WORK REQUEST ::
Each record should be written out exactly as it stands.

EXTRACTED INFORMATION ::
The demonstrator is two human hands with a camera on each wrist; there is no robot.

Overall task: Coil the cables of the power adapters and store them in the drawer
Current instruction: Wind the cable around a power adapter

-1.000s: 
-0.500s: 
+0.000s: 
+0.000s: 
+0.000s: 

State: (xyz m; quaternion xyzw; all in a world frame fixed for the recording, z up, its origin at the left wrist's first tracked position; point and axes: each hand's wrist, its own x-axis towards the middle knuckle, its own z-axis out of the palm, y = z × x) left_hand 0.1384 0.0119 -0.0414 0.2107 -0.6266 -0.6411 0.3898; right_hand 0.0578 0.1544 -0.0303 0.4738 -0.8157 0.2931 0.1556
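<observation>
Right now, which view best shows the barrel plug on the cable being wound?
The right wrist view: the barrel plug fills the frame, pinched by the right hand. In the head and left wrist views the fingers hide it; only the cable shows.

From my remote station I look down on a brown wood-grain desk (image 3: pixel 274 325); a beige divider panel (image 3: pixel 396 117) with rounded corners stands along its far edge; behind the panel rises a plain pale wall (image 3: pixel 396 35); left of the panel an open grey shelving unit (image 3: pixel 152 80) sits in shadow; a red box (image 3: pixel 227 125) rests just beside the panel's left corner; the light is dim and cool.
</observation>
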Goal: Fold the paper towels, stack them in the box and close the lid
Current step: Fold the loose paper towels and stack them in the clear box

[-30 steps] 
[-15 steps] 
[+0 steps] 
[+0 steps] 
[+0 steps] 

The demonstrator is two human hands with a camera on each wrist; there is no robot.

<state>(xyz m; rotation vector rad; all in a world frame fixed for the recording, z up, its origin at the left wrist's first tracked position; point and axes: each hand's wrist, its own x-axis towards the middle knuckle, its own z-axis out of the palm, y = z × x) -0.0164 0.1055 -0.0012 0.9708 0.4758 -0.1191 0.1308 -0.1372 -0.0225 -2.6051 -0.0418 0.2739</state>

RESULT OF THE TASK ::
The demonstrator is two human hands with a camera on each wrist; there is no robot.

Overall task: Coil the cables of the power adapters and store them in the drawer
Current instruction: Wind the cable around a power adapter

-1.000s: 
-0.500s: 
+0.000s: 
+0.000s: 
+0.000s: 

State: (xyz m; quaternion xyzw; all in a world frame fixed for the recording, z up, its origin at the left wrist's first tracked position; point and axes: each hand's wrist, its own x-axis towards the middle knuckle, its own z-axis out of the palm, y = z × x) left_hand 0.1384 0.0119 -0.0414 0.2107 -0.6266 -0.6411 0.3898; right_hand 0.0578 0.1544 -0.0303 0.4738 -0.8157 0.2931 0.1556
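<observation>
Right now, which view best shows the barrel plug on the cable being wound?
The right wrist view: the barrel plug fills the frame, pinched by the right hand. In the head and left wrist views the fingers hide it; only the cable shows.

From my remote station I look down on a brown wood-grain desk (image 3: pixel 274 325); a beige divider panel (image 3: pixel 396 117) with rounded corners stands along its far edge; behind the panel rises a plain pale wall (image 3: pixel 396 35); left of the panel an open grey shelving unit (image 3: pixel 152 80) sits in shadow; a red box (image 3: pixel 227 125) rests just beside the panel's left corner; the light is dim and cool.
</observation>
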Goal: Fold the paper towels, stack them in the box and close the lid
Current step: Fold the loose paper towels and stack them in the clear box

[-30 steps] 
[-15 steps] 
[+0 steps] 
[+0 steps] 
[+0 steps] 

The demonstrator is two human hands with a camera on each wrist; there is no robot.

<state>(xyz m; rotation vector rad; all in a world frame fixed for the recording, z up, its origin at the left wrist's first tracked position; point and axes: each hand's wrist, its own x-axis towards the middle knuckle, its own z-axis out of the palm, y = z × x) -0.0164 0.1055 -0.0012 0.9708 0.4758 -0.1191 0.1308 -0.1372 -0.0225 -2.6051 -0.0418 0.2739</state>

What this exercise required is now done.